O Brasil alcançou a marca de 767.326 novos postos de trabalho com carteira assinada entre janeiro e maio de 2026, segundo o Ministério do Trabalho e Emprego (MTE). O saldo positivo na geração de empregos foi registrado em todas as unidades da Federação durante esse período. Os dados foram divulgados nesta terça-feira (30) em Brasília pelo ministro Rogério Marinho, responsável pela pasta.
trabalho: cenário e impactos
Em maio, o salário médio real das admissões foi de R$ 2.384,10, apresentando uma queda de R$ 17,97 (0,75%) em relação a abril, mas um aumento de R$ 35,98 (+1,5%) em comparação ao mesmo mês do ano anterior.
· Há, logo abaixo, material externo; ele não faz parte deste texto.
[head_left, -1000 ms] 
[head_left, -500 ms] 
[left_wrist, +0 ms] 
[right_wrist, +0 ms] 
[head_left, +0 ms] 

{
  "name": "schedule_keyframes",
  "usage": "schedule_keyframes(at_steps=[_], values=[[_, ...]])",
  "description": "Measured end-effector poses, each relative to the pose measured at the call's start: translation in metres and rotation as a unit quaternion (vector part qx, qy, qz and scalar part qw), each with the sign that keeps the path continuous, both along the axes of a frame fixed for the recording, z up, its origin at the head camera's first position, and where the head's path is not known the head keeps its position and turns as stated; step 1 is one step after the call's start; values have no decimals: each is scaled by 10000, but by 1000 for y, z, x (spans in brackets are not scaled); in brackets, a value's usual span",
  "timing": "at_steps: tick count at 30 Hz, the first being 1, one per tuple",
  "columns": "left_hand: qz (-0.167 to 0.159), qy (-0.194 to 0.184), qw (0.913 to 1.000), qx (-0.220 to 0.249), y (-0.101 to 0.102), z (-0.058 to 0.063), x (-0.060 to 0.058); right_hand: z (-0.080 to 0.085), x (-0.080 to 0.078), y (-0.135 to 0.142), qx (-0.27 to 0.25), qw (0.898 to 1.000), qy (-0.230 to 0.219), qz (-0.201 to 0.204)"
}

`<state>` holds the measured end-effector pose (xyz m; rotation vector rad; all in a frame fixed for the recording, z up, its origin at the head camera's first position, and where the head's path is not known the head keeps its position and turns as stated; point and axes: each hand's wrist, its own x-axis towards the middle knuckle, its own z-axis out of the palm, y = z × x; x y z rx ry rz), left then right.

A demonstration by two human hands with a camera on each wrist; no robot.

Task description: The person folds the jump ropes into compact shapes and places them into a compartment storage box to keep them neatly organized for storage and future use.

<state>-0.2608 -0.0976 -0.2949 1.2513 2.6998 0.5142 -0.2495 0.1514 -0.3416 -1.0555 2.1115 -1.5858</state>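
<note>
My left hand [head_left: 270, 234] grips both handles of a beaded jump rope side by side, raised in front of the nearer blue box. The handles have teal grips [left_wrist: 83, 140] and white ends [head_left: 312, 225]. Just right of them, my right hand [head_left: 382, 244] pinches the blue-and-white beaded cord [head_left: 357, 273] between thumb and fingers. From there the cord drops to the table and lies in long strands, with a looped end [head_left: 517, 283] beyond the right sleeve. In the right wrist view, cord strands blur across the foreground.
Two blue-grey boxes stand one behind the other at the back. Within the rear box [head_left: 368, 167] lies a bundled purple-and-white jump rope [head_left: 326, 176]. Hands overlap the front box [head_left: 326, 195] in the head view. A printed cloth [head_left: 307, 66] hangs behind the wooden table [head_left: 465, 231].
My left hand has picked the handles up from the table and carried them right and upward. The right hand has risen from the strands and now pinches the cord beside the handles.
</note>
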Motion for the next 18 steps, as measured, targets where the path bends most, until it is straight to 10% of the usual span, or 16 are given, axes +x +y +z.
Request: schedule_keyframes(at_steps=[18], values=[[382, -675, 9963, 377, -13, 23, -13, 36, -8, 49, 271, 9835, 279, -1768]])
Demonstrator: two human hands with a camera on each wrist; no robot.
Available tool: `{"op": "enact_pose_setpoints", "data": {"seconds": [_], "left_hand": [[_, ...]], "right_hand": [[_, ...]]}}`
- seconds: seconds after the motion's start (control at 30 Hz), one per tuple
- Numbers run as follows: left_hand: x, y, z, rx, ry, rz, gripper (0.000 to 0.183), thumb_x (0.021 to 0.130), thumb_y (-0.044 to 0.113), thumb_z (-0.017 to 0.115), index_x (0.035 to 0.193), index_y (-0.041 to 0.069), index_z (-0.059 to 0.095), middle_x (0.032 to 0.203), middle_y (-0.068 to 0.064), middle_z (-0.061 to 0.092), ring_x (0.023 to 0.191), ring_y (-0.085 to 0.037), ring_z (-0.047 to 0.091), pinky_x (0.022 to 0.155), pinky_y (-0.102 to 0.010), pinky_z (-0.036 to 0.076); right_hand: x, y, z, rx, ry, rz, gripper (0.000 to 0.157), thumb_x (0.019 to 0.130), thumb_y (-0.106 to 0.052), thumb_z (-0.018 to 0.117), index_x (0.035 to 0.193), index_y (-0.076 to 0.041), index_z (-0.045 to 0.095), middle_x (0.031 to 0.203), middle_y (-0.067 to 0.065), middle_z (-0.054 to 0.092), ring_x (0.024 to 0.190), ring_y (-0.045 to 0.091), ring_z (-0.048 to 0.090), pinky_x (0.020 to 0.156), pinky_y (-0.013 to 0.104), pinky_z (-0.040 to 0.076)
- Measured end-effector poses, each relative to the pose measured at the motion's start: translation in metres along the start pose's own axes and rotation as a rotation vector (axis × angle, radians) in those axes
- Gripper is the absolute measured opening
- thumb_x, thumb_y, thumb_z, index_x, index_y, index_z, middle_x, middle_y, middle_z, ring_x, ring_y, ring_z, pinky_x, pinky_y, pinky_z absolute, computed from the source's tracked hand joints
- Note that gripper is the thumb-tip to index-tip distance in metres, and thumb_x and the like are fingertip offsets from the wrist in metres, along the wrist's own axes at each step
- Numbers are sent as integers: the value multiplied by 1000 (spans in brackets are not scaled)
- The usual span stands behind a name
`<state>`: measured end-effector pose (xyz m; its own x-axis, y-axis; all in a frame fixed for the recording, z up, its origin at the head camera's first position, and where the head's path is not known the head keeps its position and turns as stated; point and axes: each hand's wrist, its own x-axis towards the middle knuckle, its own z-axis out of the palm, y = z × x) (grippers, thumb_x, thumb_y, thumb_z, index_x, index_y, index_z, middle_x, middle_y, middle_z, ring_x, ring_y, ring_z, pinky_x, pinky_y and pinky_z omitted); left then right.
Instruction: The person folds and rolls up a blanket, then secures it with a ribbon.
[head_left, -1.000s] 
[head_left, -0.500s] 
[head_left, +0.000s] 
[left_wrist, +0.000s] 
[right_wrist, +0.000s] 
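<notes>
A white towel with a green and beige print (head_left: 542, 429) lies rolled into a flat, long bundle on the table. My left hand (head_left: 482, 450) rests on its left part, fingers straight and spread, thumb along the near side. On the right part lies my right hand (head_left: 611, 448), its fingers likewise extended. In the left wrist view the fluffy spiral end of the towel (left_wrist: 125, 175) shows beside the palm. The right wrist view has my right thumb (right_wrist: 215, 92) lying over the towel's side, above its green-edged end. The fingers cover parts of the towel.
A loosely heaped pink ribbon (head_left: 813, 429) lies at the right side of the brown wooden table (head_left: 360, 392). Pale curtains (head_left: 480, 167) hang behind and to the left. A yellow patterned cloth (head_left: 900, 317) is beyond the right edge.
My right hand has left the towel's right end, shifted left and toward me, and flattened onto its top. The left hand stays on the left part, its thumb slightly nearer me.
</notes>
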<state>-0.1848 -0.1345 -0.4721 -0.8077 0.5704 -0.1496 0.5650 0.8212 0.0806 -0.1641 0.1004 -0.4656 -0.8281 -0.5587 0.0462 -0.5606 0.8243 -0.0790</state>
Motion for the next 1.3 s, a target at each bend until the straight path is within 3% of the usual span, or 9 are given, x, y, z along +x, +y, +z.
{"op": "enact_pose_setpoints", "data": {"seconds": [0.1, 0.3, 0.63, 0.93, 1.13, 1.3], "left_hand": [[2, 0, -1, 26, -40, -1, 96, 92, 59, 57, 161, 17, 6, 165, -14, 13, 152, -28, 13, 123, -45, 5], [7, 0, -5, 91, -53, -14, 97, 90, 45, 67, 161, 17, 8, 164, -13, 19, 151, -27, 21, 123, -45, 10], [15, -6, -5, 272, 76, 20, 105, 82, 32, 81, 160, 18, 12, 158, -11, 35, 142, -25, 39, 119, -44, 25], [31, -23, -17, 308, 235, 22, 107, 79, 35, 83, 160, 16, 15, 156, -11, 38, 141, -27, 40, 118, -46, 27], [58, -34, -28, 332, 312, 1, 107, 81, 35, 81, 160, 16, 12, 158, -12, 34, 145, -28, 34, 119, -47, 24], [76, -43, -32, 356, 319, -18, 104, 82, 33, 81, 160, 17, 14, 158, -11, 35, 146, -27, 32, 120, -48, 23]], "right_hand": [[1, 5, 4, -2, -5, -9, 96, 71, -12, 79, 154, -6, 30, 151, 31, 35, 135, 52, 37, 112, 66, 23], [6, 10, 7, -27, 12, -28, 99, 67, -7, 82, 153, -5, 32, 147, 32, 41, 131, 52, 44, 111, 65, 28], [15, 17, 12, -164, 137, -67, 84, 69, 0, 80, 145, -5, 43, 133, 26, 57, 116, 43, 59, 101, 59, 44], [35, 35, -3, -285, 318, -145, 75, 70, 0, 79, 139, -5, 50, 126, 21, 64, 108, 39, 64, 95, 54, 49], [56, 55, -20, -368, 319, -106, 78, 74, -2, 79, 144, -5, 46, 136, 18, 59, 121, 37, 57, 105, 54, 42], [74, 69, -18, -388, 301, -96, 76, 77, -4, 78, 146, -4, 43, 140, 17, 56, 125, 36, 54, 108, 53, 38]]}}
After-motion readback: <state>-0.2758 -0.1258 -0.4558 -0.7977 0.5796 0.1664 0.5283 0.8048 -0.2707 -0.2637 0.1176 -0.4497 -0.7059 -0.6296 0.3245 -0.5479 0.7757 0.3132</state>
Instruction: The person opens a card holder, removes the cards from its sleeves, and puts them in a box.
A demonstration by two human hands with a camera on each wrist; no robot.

O saldo de novas vagas em maio foi de 72.260, resultante de 2.207.303 admissões e 2.134.343 desligamentos. Os setores que mais contribuíram para essa abertura de vagas foram:
Serviços: +45.655 vagas,
Construção: +12.096 vagas,
Indústria: +4.974 vagas,
Agropecuária: +10.205 vagas,
Comércio: +40 vagas.
Crescimento nos setores
O setor de Serviços se destacou, impulsionado por áreas como Saúde Humana e Serviços Sociais (+14.478 vagas), Atividades Administrativas e Serviços Complementares (+11.413) e Transporte, Armazenagem e Correio (+6.227). Na Agropecuária, as culturas de café (+17.674), laranja (+2.458) e cana-de-açúcar (+828) foram as que mais contribuíram para a abertura de vagas.
No setor da construção civil, as obras de infraestrutura foram responsáveis por +8.916 novas vagas. Já na indústria, a fabricação de veículos automotores (+3.232) e produtos alimentícios (+2.216) se destacaram na criação de postos formais.
No acumulado dos cinco primeiros meses do ano, as maiores taxas de empregabilidade foram registradas em: serviço doméstico (12,86%), administração pública (5,41%), construção civil (5,23%) e transporte, armazenagem e correio (1,99%).
Desempenho por regiões
Em maio, o emprego formal aumentou em 22 das 27 unidades da Federação, destacando-se São Paulo (+18.224 vagas), Espírito Santo (+9.532) e Rio de Janeiro (+9.195). No entanto, o desempenho foi negativo em estados como Rio Grande do Sul (-5.657 vagas), Goiás (-2.742) e Tocantins (-743). Segundo Rogério Marinho, essa oscilação se deve à sazonalidade de setores do agro.
No caso do Rio Grande do Sul, a queda de postos é atribuída ao fim da safra e às tarifas impostas pelos Estados Unidos a setores como o de couro e calçados.
Impacto do Bolsa Família
O ministro Rogério Marinho destacou que as contratações e desligamentos também envolveram beneficiários do programa Bolsa Família, refutando a ideia de que o programa seria um obstáculo para a formalização do emprego. “De janeiro a abril, 1.451.616 pessoas foram contratadas e 1.030.000 desligadas, resultando em um saldo de 421 mil pessoas”, afirmou.